The proposals will require UCITS management companies and AIFMs to:
- take sustainability risks into account when complying with organisational requirements and environmental, social and governance considerations should be integrated into organisational requirements;
- have expertise for the effective integration of sustainability risks and senior management’s responsibility includes the integration of sustainability risks;
- include sustainability risks in the identification of any conflicts of interest;
- consider the principle adverse impacts of investment decisions on sustainability factors;
- integrate sustainability risks into the investment due diligence process; and
- include procedures relating to sustainability risks in their risk management policies.
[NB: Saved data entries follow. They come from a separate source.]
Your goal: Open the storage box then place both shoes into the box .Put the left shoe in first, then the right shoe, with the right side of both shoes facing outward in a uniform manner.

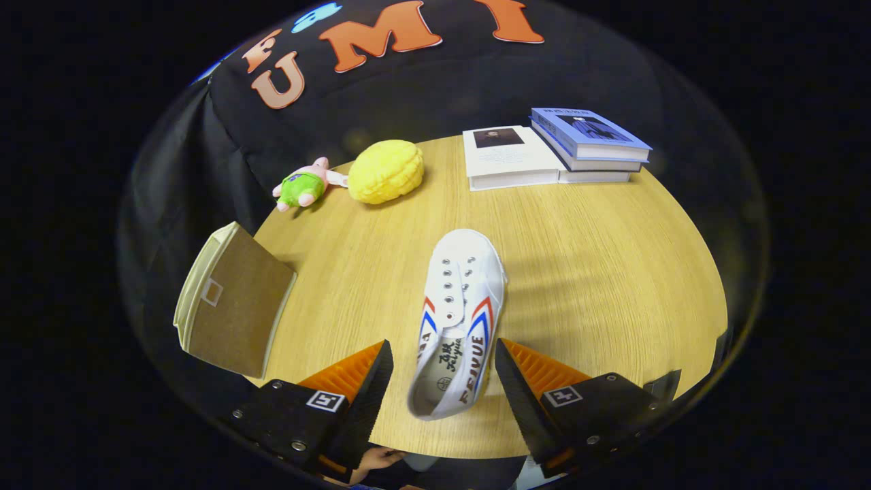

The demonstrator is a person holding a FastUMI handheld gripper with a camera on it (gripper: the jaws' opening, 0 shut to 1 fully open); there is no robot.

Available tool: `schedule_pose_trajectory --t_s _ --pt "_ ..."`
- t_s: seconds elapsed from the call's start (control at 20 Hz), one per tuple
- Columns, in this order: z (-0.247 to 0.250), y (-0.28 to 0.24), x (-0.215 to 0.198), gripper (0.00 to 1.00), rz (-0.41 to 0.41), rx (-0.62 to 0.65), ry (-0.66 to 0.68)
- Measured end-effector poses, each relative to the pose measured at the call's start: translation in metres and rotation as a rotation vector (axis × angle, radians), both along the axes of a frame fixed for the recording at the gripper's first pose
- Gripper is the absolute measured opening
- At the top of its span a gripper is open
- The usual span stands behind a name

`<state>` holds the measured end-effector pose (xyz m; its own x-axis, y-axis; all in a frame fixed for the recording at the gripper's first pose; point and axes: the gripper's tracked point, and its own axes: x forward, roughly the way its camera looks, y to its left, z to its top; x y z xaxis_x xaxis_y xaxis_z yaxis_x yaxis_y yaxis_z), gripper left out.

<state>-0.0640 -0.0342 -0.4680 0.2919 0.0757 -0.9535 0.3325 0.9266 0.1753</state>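
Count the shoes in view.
1. The white shoe lies on the table, heel between the open gripper's fingers. A second may be hidden.

Shoe [457, 320] between spread fingers [371, 388]; bare table [599, 272] rightward

A light wood-grain worktop [599, 258] fills the middle of the frame, evenly lit with soft shadows. Behind it, across the top and upper left, hangs the booth's black cloth wall [422, 95].
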Motion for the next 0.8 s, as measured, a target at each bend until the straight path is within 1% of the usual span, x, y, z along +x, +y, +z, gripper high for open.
schedule_pose_trajectory --t_s 0.2,0.25,0.3,0.35,0.4,0.45,0.5,0.55,0.65,0.7,0.8 --pt "-0.029 -0.008 0.002 0.81 -0.07 0.043 0.003" --pt "-0.035 -0.01 0.001 0.76 -0.08 0.044 0.013" --pt "-0.039 -0.008 0.004 0.73 -0.096 0.058 0.006" --pt "-0.045 -0.006 0.006 0.66 -0.104 0.063 0.008" --pt "-0.049 -0.005 0.004 0.6 -0.107 0.043 0.023" --pt "-0.055 -0.009 0.003 0.49 -0.106 0.003 0.034" --pt "-0.05 -0.01 0.005 0.43 -0.116 -0.006 0.032" --pt "-0.052 -0.011 0.006 0.27 -0.135 -0.003 0.041" --pt "-0.048 -0.003 0.006 0.09 -0.177 0.039 0.057" --pt "-0.043 0.002 0.01 0.07 -0.186 0.053 0.047" --pt "-0.028 0.021 0.023 0.06 -0.162 0.091 -0.001"
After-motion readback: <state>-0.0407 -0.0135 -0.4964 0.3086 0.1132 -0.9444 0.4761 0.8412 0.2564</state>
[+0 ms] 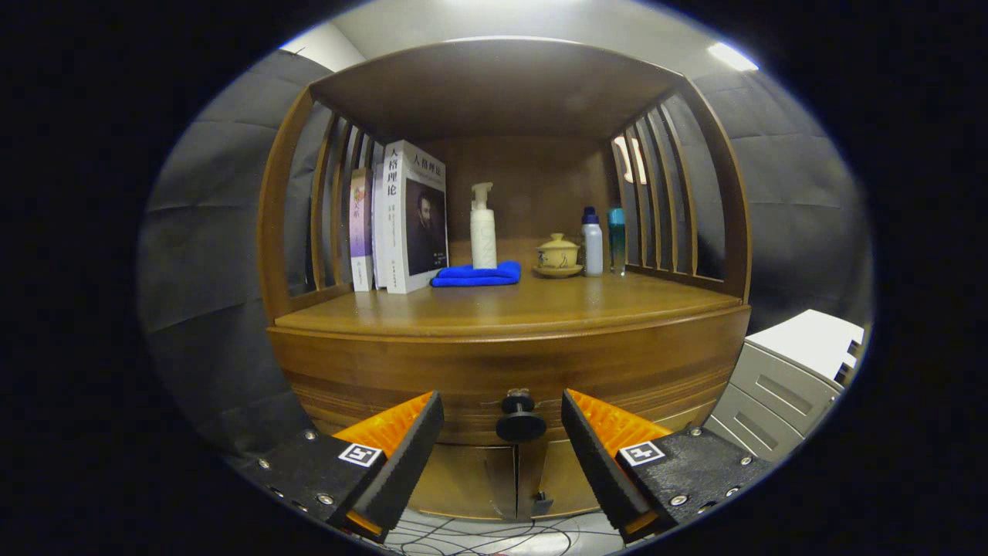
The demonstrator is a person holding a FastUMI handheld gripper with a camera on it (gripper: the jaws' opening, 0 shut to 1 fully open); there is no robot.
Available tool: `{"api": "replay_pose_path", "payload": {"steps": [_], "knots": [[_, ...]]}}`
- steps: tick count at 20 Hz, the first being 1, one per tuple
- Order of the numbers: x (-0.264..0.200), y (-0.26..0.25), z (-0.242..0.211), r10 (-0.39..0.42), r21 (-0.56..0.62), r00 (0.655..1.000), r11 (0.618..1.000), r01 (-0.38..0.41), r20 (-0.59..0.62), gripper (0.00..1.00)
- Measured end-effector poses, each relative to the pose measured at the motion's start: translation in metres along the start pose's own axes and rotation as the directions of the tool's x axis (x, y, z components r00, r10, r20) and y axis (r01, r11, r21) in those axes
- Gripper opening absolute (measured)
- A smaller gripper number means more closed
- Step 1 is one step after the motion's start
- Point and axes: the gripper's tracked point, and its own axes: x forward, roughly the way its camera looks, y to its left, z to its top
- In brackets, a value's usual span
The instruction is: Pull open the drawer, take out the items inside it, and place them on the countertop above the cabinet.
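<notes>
1. Gripper view: gripper (502,432) spread wide, fingers apart and touching nothing.
2. Drawer (509,378) shut in the wooden cabinet front; its dark round knob (520,421) sits between the fingertips, just ahead, clear of both.
3. Countertop (509,305) above the drawer carries books (405,220), a blue cloth (476,274), a pump bottle (483,228), a lidded cup (557,255) and two bottles (602,241).
</notes>
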Motion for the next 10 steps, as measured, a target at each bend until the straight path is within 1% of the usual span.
{"api": "replay_pose_path", "payload": {"steps": [7,8,10], "knots": [[0.026,-0.005,-0.030,-0.002,0.010,0.997,1.000,0.003,-0.083,0.96],[0.030,-0.006,-0.034,0.003,0.009,0.996,1.000,-0.002,-0.092,0.95],[0.037,-0.008,-0.041,0.004,0.003,0.993,1.000,-0.004,-0.118,0.90]]}}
Calls for a centralised register for ESG data in the EU
EFAMA has joined with a number of industry bodies in calling for the creation of a centralised electronic register on ESG data in the EU. The letter notes that recent regulatory developments in the context of the EU Sustainable Finance agenda, including compliance with the Disclosures Regulation create an urgent need for publicly available ESG data.
ESMA Consults on Cloud Outsourcing Guidelines
On 3 June, ESMA issued a consultation paper on guidelines on outsourcing to cloud service providers (“Guidelines”).
The Guidelines provide guidance on the outsourcing requirements applicable to financial market participants including, AIFMs, UCITS management companies, depositaries and investment firms when they outsource to cloud service providers. They are also intended to help firms and regulators to identify, address and monitor the risks and challenges that arise from cloud outsourcing arrangements.
The Guidelines specify the:
- governance, documentation, oversight and monitoring mechanisms that firms should have in place;
- assessment and due diligence which should be undertaken prior to outsourcing;
- minimum elements that outsourcing and sub-outsourcing agreements should include;
- exit strategies and the access and audit rights that should be catered for;
- notification to competent authorities; and
- supervision by competent authorities.
The consultation on the Guidelines is open for feedback until 1 September 2020 and ESMA aims to publish its final report on the Guidelines in either Q4 2020 or Q1 2021.